The brewing war between Manipal Health Enterprises-TPG Capital combine and IHH Healthcare for control of Fortis Healthcare would be advantageous for Fortis’s shareholders as both parties are aggressively trying to raise their stakes in the company.
According to sources, both Manipal-TPG and IHH are eyeing a controlling stake in the company, which is likely to lead to two simultaneous open offers. Sources said both suitors would try to come up with premium offers to attract investors.
Lawyers said this was an example of a hostile takeover where both investors could make competitive open offers to reach a reasonable shareholding in the company. In such cases, a voluntary open offer is the way out for companies, wherein they will have to buy at least a 26 per cent stake in the company as part of the takeover code. A 26 per cent shareholding will automatically trigger the mandatory open offer for another 20 per cent of the company’s capital.
Both suitors are already in talks with existing institutional investors to acquire as much stake as possible after which they will make a voluntary open offer.
The last time such a bidding war took place was in the case of Kalindee Rail Nirman Engineers where Texmaco Rail and Jupiter Metal were locked in a battle for control. Texmaco managed to win control after Jupiter Metal bailed out. Interestingly, the premium for acquisition went as high as 40 per cent of the market price. In 2015, Deepak Fertilisers had made a hostile attempt to acquire Mangalore Chemicals & Fertilizers, but backed out after the acquisition cost became expensive when promoter Vijay Mallya and Saroj Poddar made a counter-offer.
“Investors will get a good deal in such a scenario as both parties are competing against each other to attract investors. However, the size of the open offer needs to be seen because if either party fails to gain control, it will have to continue in the company as an ordinary shareholder,” said an investment banker who did not wish to be named.
The shares of Fortis closed 0.91 per cent higher at Rs 160.2 per share on the BSE on Thursday. In the last month, the hospital chain’s shares have gained 16 per cent.
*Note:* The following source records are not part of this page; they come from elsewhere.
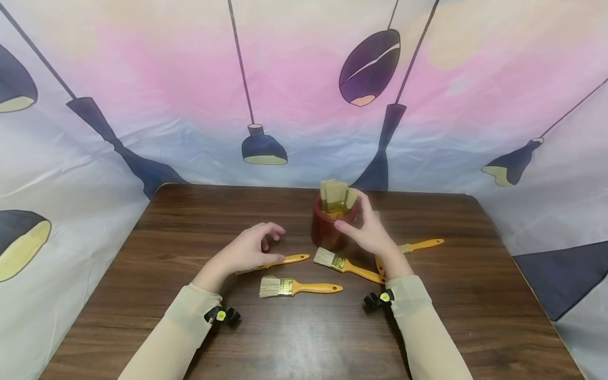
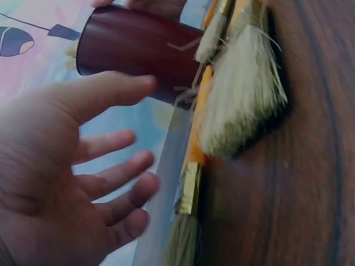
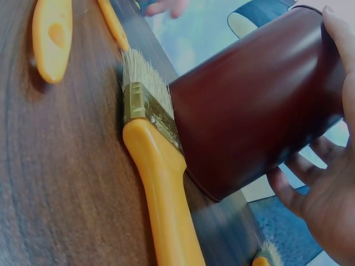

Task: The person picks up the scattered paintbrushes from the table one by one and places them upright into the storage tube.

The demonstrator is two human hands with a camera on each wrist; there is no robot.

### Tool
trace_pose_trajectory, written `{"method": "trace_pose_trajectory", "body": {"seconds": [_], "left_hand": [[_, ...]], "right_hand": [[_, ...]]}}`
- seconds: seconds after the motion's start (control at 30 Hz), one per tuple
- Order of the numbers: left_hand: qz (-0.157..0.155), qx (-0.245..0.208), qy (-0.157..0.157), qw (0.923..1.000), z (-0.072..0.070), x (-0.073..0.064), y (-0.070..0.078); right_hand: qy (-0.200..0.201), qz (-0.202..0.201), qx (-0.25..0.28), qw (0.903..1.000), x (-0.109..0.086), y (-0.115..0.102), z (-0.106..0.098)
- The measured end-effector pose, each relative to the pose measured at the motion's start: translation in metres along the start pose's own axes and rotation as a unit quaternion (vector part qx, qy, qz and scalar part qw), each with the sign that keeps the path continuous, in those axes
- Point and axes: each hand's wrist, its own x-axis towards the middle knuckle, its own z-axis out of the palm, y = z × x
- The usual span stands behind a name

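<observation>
Gripping the cup (image 1: pixel 326 233) on the table (image 1: pixel 304 338), the right hand (image 1: pixel 371 228) curls far-side fingers (image 3: pixel 286 191) that its wrist view catches, the head view hides. The left hand (image 1: pixel 250 247) hovers by a brush (image 1: pixel 296 258), fingers loosely spread.

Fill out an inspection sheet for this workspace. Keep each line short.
Surface: dark wood-grain table, with glare on its near part.
Job's things: red-brown cup standing upright, holding brushes bristles up; several yellow-handled brushes lie on the table, one partly hidden by the right wrist.
Clutter: nothing seen.
Grippers: left hand holds nothing, fingers apart, near a loose brush; right hand has thumb and fingers around the cup near its rim.
Cables: nothing certain on the table; the lamp cords behind are only printed.
Surroundings: creased backdrop printed with hanging lamps.
</observation>
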Motion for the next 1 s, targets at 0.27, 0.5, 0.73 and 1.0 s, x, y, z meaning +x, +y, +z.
{"method": "trace_pose_trajectory", "body": {"seconds": [0.27,0.5,0.73,1.0], "left_hand": [[-0.020,0.030,-0.091,0.9952,-0.003,-0.009,-0.013],[-0.007,0.059,-0.092,0.9940,-0.012,-0.012,-0.026],[-0.016,0.115,-0.031,0.9928,-0.016,-0.011,-0.032],[-0.034,0.144,0.059,0.9872,-0.010,-0.005,-0.041]], "right_hand": [[0.008,0.006,-0.012,0.9999,-0.001,-0.002,0.001],[0.007,0.000,-0.014,0.9999,0.000,0.000,0.001],[0.005,0.006,-0.012,0.9999,0.000,0.001,-0.001],[0.004,0.012,-0.009,0.9999,0.000,-0.002,0.000]]}}
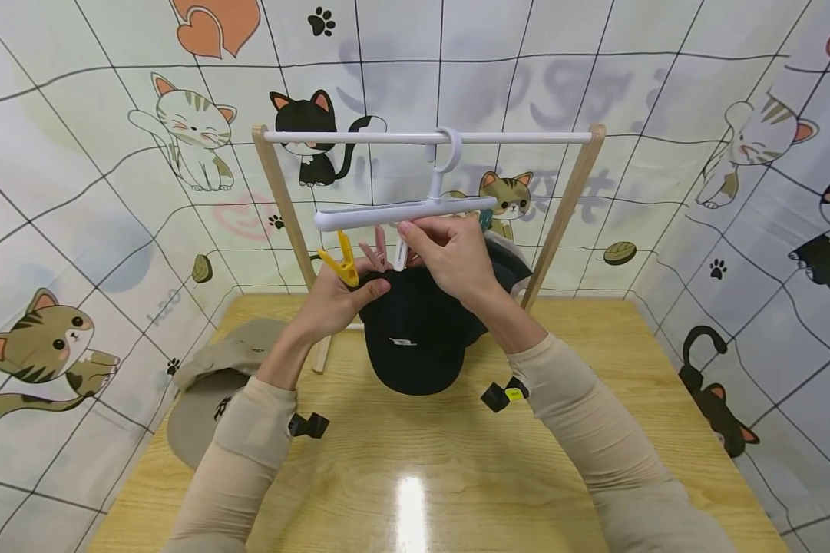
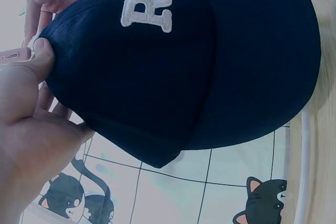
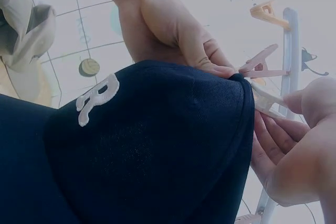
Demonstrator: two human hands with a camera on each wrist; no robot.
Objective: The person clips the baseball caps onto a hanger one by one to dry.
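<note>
A dark cap (image 1: 415, 338) with a white letter R (image 2: 147, 13) on its front hangs brim down below a white hanger (image 1: 380, 216). My left hand (image 1: 335, 301) pinches the cap's upper edge between thumb and fingers, left of the clips. With my right hand (image 1: 456, 257) I pinch a white clip (image 1: 401, 255), whose jaws are at the cap's edge in the right wrist view. Whether they grip the cloth I cannot tell. A pink clip (image 1: 376, 252) and a yellow clip (image 1: 344, 265) sit along the hanger near my left hand.
The hanger hooks over the white rail (image 1: 525, 138) of a wooden-legged rack (image 1: 567, 207). Behind my right hand hangs another dark cap (image 1: 504, 269). A beige cap (image 1: 207, 399) lies on the wooden table (image 1: 401, 461) at left, beside my left forearm.
</note>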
However, in terms of wresting control of the company, there could still be a stalemate due to the regulatory framework. According to takeover regulations, an entity is said to be in control of a company when it has powers to appoint and remove the board of directors through an ordinary resolution. Such powers can be attained only when a company manages to own over a 50 per cent stake in the company. But in the case of Fortis, crossing the halfway mark looks challenging.
According to regulatory filings by Fortis, YES Bank and Axis Bank together own a 25 per cent stake in the company while mutual funds and foreign institutions own another 40 per cent stake. Retail investors own 7.1 per cent and the rest is distributed among high net worth individuals (HNIs) and corporate bodies.
Market investors Radhakishan Damani and Rakesh Jhunjhunwala together hold about a 1.5 per cent stake in Fortis Healthcare. Damani had picked up a 0.5 per cent stake in the company in January. Since the margin of difference is expected to be low, the role of Damani and Jhunjhunwala could be crucial. Also, many HNIs and retail investors are likely to follow in their footsteps.
Fortis has become a professionally managed company after YES Bank and Axis Bank revoked the shares pledged by its promoters. The Delhi High Court unencumbered assets of erstwhile promoters Malvinder and Shivinder Singh to execute the Rs 35 billion arbitral award that Daiichi Sankyo won in Singapore. As a result, these shares can now be transferred. Due to these legal contentions, the original promoters resigned from the Fortis board, which is likely to now culminate in a potential takeover war. An email sent to TPG Capital remained unanswered.